Fleurie’s Clos des Quatre Vents, Domaine du Paradis Saint-Amour, Chateau des Capitans from the Julienas Cru —all have similar, long-term collegial business ties to Les Vins Georges Duboeuf. Like Nicole Descombes, many border on the familial. Their passion for bringing the best of Beaujolais to the world has made Georges and his family ambassadors for and within the region, with the launch in 1993 of “Le Hameau Debouef.” Run by Franck’s wife Anne, it is the world’s first “theme park” dedicated to vines and wines, stretching out over Duboeuf-owned acreage in the heart of the Beaujolais, in the small town of Romaneche-Thorins
A major tourist attraction, “Le Hameau” as the family calls it, includes a highly artistic and informational museum on the history of wine and how it’s made, housing one of the world’s largest wooden wine presses and a collection of French wine posters dating back to the late 1800s. A giant marionette theater sits next to a 21st century 3D simulation ride that follows cartoon bumblebees on their rounds through the vineyards. “Au Jardin En Beaujolais” is a lush flower garden that rivals many of the top “planned gardens” in Europe. A café serves traditional regional dishes that have become synonymous with French cuisine in the United States.

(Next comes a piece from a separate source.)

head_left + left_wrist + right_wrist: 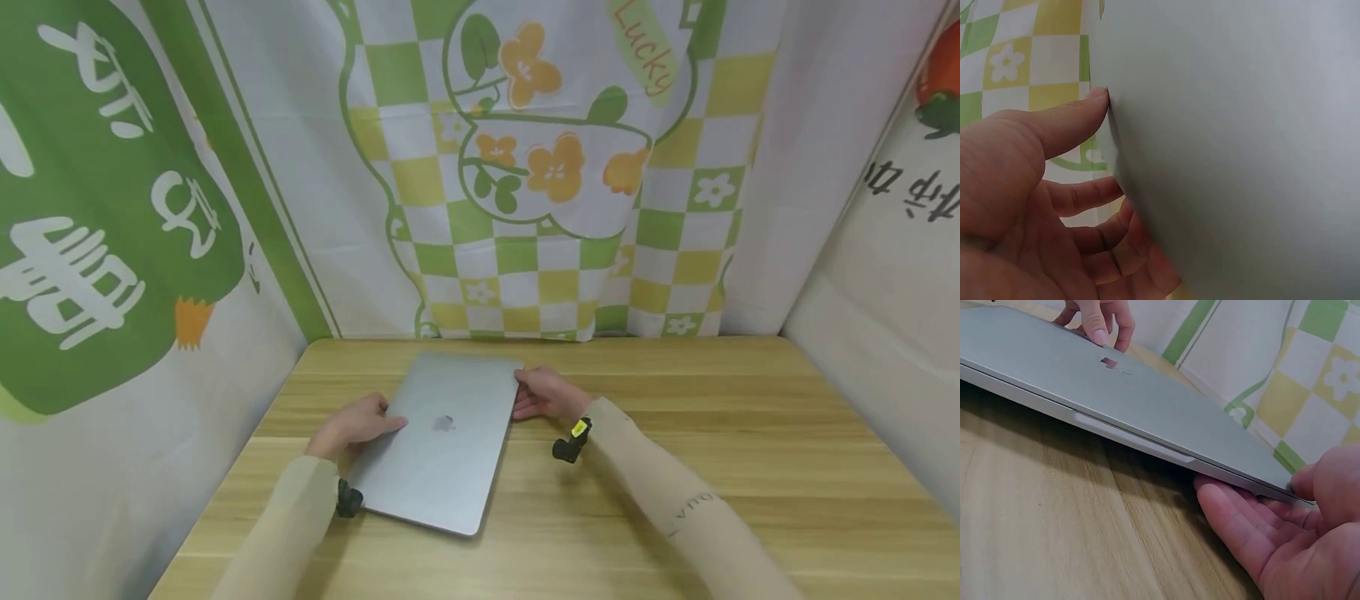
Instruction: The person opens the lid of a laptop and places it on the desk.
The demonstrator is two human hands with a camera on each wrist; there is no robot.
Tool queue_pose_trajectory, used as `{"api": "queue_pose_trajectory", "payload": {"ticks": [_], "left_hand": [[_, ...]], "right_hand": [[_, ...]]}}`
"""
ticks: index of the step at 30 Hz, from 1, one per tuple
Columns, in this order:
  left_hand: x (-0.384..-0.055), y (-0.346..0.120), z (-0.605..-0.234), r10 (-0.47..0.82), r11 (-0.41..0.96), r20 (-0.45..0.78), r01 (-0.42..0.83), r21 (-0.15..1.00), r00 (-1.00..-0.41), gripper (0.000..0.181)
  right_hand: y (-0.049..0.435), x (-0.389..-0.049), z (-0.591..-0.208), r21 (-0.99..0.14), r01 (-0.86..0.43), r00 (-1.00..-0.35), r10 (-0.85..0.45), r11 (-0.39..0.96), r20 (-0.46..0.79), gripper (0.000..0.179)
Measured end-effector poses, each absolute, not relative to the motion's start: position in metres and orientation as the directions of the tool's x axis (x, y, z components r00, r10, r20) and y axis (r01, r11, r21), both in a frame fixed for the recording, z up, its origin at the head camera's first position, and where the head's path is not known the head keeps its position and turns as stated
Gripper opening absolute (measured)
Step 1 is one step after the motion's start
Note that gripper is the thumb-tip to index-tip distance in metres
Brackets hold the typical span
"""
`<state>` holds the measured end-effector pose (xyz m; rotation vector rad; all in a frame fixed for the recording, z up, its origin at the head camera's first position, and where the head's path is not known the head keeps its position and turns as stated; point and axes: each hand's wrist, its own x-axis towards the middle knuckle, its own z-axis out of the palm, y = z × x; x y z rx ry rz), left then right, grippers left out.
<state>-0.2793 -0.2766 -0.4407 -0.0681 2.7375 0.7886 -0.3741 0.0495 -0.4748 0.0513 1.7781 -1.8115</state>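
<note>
A closed silver laptop (442, 458) with an apple logo on its lid is held a little above the wooden table, as the right wrist view shows by the gap and shadow under its edge. My left hand (363, 423) grips its left edge, thumb on the lid and fingers underneath; the left wrist view shows those fingers (1085, 194) partly hidden behind the laptop. At the far right corner, my right hand (547, 393) pinches the laptop, thumb on top and fingers (1235, 515) beneath.
The wooden table (675, 467) extends on both sides of the laptop. A checkered green and yellow curtain (540, 283) hangs along its back edge, with printed cloth walls (285, 275) at the sides. Small black wrist cameras (572, 443) sit on both sleeves.
</note>
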Motion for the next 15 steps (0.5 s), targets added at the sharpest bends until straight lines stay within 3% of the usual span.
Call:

If you can’t come to play and learn with the Duboeufs in Beaujolais, you can cruise through as many of the Ten Crus as you want in St. Louis by holding a “Beaujolais-Maconnais” dinner with family and friends. The Maconnais region of Southern Burgundy lies to the west of the Saone River, right next door to Beaujolais, and is known for its white wines made from the Chardonnay grape, particularly Pouilly-Fuisse and Saint-Veran. Georges Duboeuf was born and raised in this area, so it is no surprise that his longest collaborations with growers and winemakers are from the Maconnais.
The Pouilly-Fuisse Emile Beranger comes from a family with roots in the area’s terroir for more than 200 years. Emile (of the label) has been tending the land since the early 1960s, along with his wife and now, son and daughter-in-law. This wine, which has been under Les Vins de Georges Duboeuf close to 50 years, is a great starting point for your gastronomic tour, paired with something as simple as a lobster salad or the more complex Coquille St. Jacques (scallops in cream sauce).
All Beaujolais red wines are made from the grape Gamay, which is a bit lighter in body than its northern neighbor Pinot Noir and bursting with fruit flavors. One of France’s legendary chefs, Lyon native Paul Bocuse, highly recommends both adding such Beaujolais red wines as Fleurie or Brouilly to the popular French chicken stew, Coq A Vin, and also serving either wine alongside.
French onion soup also is well served by a Beaujolais red next to it on the table. The heartier reds like Morgon or Moulin-A-Vent, are excellent companions to beef braised in Beaujolais or beef bourguignon, both of which benefit from a bit of the wine among the dish’s ingredients.
At the end of a tour of your gastronomic tour of the Ten Crus of Beaujolais, Georges Duboeuf might tell you “these growers and winemakers have been producing some of the finest, if sometimes underrated, wines in France.” As you’ve just taken your own delicious Tour de Beaujolais, you already know.